I’ve been wondering for a while if my wife maybe isn’t heterosexual. Her interest in sex is limited, unless I do massive amounts of work in the pre-stage, and I’ve had to learn so many new techniques about how to turn a woman on, that I think I could write a book!

I’d only done the get on the job and get it sorted, quick, before I met her, and she didn’t seem to mind that.

Now she’s shown me books about something called tantric sex, and how you have to hold on, and sadly, I have to say that it works in a way, although it’s hard work to hold back. Now, when it happens, it’s like big time, and I know I’m pleasing her, and that gives me a huge buzz.

My mates say it shouldn’t be like this.
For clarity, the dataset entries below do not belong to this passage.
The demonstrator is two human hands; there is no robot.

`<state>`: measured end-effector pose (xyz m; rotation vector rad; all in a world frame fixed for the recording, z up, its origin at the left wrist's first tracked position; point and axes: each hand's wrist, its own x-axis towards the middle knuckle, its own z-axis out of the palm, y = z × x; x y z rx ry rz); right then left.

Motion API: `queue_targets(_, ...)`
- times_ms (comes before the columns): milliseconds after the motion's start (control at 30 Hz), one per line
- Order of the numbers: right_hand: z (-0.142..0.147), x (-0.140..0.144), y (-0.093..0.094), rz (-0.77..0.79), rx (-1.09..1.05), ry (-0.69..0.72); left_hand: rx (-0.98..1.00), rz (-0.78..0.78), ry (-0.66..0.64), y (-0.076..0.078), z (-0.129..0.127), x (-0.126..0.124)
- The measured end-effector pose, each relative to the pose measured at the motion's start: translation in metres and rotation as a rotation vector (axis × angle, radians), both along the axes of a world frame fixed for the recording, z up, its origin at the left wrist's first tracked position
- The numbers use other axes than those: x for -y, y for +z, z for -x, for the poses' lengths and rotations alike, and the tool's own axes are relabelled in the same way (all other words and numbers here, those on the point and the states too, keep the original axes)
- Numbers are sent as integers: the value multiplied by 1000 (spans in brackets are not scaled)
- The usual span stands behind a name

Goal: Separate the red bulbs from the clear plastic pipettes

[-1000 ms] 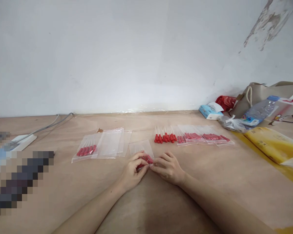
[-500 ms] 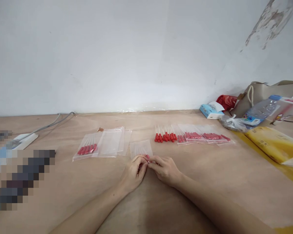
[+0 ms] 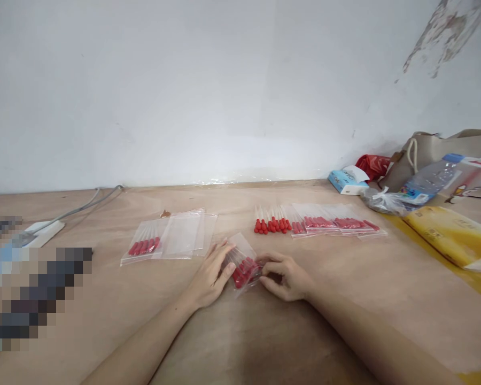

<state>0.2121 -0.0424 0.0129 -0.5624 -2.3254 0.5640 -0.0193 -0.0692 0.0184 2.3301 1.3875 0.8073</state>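
Bag (image 3: 243,247) between both hands (image 3: 210,274) (image 3: 287,276)

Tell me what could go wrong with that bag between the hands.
I can't tell whether the clear bag is sealed at its near end; if open, the red-tipped sticks inside might slide out. Pressure from the left hand, at its left edge, could crease the plastic.

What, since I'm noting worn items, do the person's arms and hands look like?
Bare left hand and bare right hand, with no gloves, rings or watch visible. The bare left forearm and bare right forearm show no sleeves; a small spot marks the left near the wrist.
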Motion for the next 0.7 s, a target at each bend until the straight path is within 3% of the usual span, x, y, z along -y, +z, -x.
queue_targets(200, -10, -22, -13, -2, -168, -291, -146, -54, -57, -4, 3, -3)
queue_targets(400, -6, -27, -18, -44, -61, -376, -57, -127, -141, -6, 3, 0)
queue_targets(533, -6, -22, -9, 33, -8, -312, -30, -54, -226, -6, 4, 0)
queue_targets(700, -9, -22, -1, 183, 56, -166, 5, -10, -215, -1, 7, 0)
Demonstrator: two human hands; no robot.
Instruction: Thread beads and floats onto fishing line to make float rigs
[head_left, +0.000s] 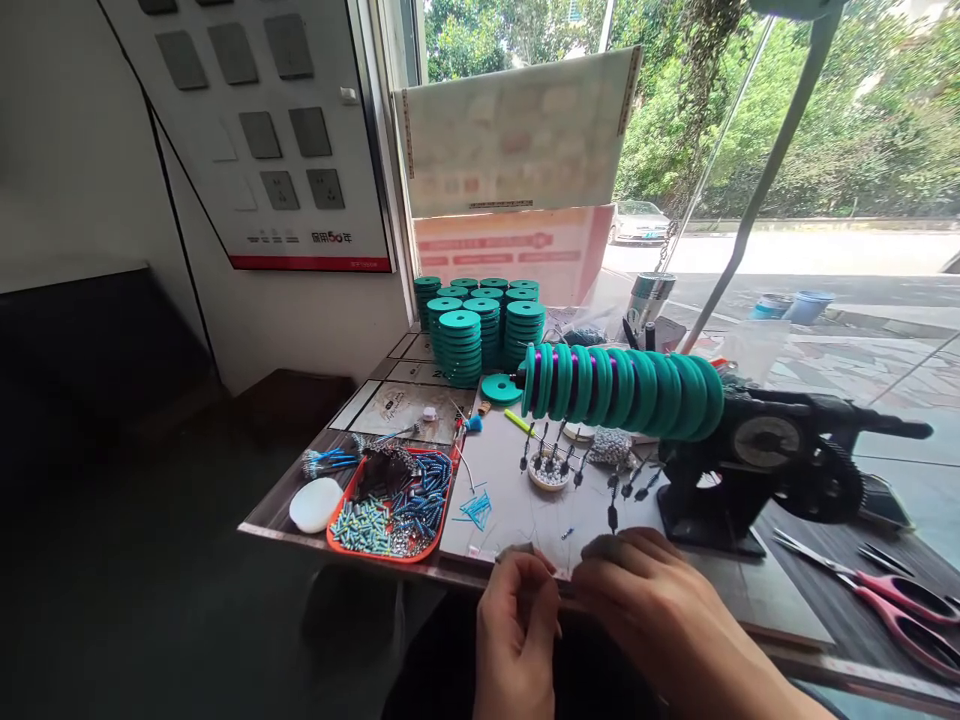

It should be a quick jobbie, and they’re the ones who are making me think that perhaps she bats for the other side if you know what I mean. She plays football, on Sundays, which my mates say is a giveaway. But she also dances like you wouldn’t believe, used to be a gymnast, and although she makes me do lots of work, she’s also done things to me that are mind-blowing and which I haven’t told my mates about, because they’re very personal.

Not only that, but she’s very loving and kind. We’ve been married a year, went out for 20 months before that and were/are madly in love, and are both 24.

It wasn’t exactly an arranged marriage, just an “introduced” one, as both our families are quite liberal. So can you set my mind at rest? If a woman wants you to do lots of work, for her, does that mean she may be gay?

Barbara says: No, it means she’s a real woman, who isn’t playing games, pretending that she’s happy if she’s not. I’m glad you’ve more or less realised that. I’m glad you’re listening to and responding to your wife. But please don’t listen you your mates – give them some tips on how to turn their sex life into sheer magic. Become their sex guru. Make them listen to you.